Assignment> Starting at the line that contains "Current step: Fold", write out each line through the end of the data below, exactly as it stands. Skip any pictures.

[Input]

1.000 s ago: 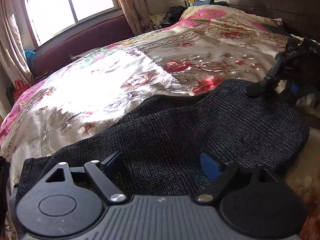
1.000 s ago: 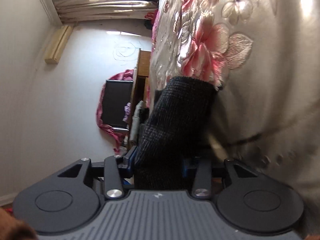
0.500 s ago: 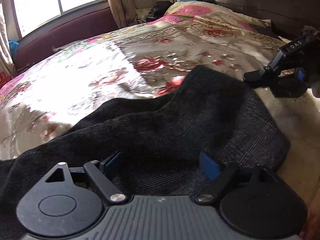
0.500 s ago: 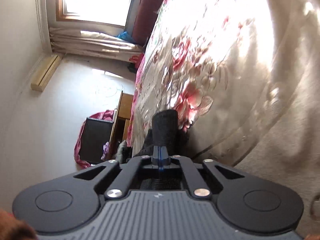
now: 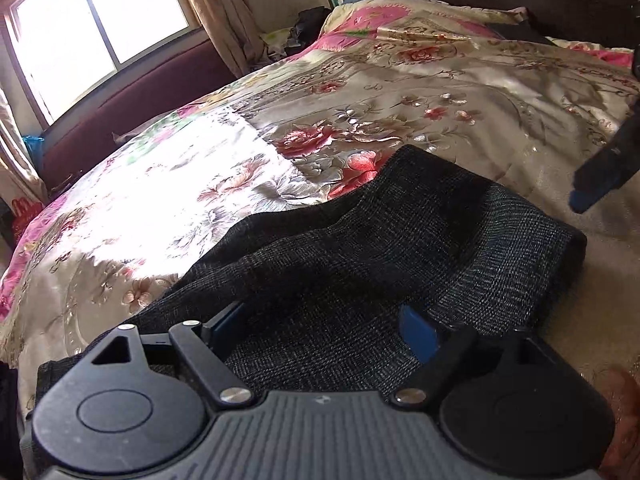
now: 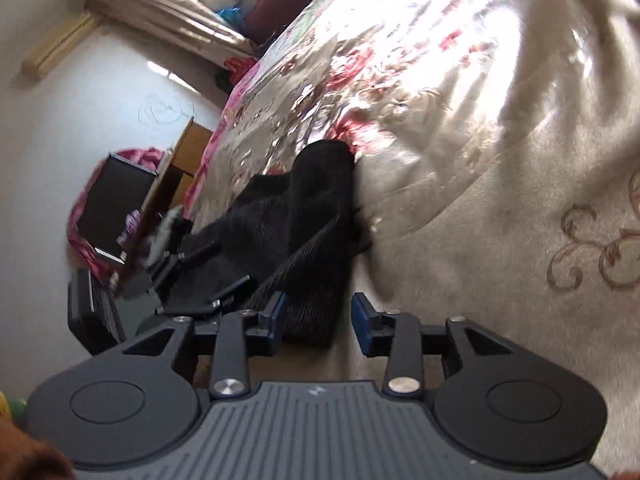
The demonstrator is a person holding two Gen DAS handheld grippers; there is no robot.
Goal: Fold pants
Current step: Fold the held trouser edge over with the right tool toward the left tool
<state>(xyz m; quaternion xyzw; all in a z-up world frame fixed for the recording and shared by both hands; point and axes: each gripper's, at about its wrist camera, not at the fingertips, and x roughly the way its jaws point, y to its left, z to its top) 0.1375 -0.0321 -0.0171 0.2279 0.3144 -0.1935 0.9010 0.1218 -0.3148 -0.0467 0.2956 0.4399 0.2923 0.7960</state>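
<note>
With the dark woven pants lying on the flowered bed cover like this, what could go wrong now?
1. Both claws are open, so nothing holds the dark grey woven pants. The folded layer looks puffy and may spring back.
2. The left claw sits low over the cloth, with ridges in front of it. Closing here might pinch several layers.
3. The glossy flowered bed cover looks slippery, so the pants may slide when the right claw moves beside their edge.

A floral satin bedspread [image 5: 360,120] covers the bed, sunlit from the window [image 5: 92,28]; curtains [image 5: 216,12] hang beside it.
</note>
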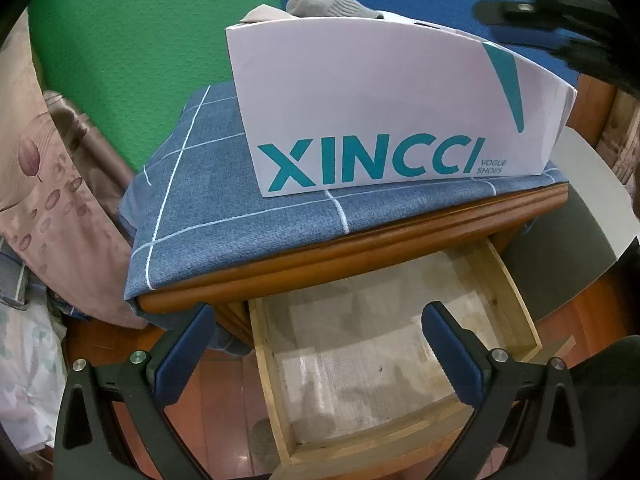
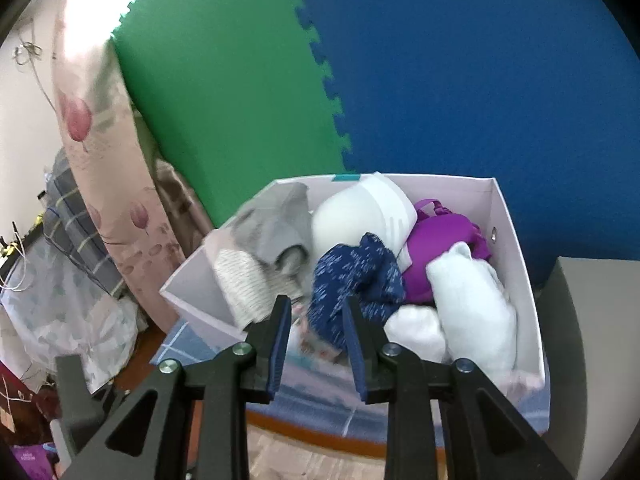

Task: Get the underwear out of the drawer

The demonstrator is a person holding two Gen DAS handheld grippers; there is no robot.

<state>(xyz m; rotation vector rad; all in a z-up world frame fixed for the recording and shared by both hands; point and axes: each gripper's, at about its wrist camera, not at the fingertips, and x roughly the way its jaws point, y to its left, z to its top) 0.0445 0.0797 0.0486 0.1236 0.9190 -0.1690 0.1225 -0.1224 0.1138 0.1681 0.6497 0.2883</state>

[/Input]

Answer to the exercise>
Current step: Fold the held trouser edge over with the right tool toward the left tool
<state>(xyz m; quaternion xyzw; all in a z-up world frame fixed for the recording and shared by both hands; point and axes: each gripper's, at about its wrist camera, not at the fingertips, and x roughly the way its jaws point, y to its left, z to its top) 0.1375 -0.0321 -0.0171 0.2279 0.3144 -0.1935 0.9010 0.1218 -0.3148 -0.0467 0.2956 0.4399 0.2923 0.7960</state>
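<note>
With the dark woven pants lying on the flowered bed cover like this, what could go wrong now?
1. Both claws are open, so nothing holds the dark grey woven pants. The folded layer looks puffy and may spring back.
2. The left claw sits low over the cloth, with ridges in front of it. Closing here might pinch several layers.
3. The glossy flowered bed cover looks slippery, so the pants may slide when the right claw moves beside their edge.

A floral satin bedspread [image 5: 360,120] covers the bed, sunlit from the window [image 5: 92,28]; curtains [image 5: 216,12] hang beside it.
</note>
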
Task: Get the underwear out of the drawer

The demonstrator is a person holding two Gen DAS handheld grippers; there is no robot.

<state>(xyz m; rotation vector rad; all in a z-up world frame fixed for the recording and shared by both hands; point and axes: each gripper's, at about its wrist camera, not at the fingertips, and x roughly the way its jaws point, y to its left, z to its top) 0.0445 0.0797 0.0486 0.1236 0.9190 -0.1690 0.1225 -0.1224 0.1138 0.1681 0.6497 0.2883</state>

The exercise has nothing more to it.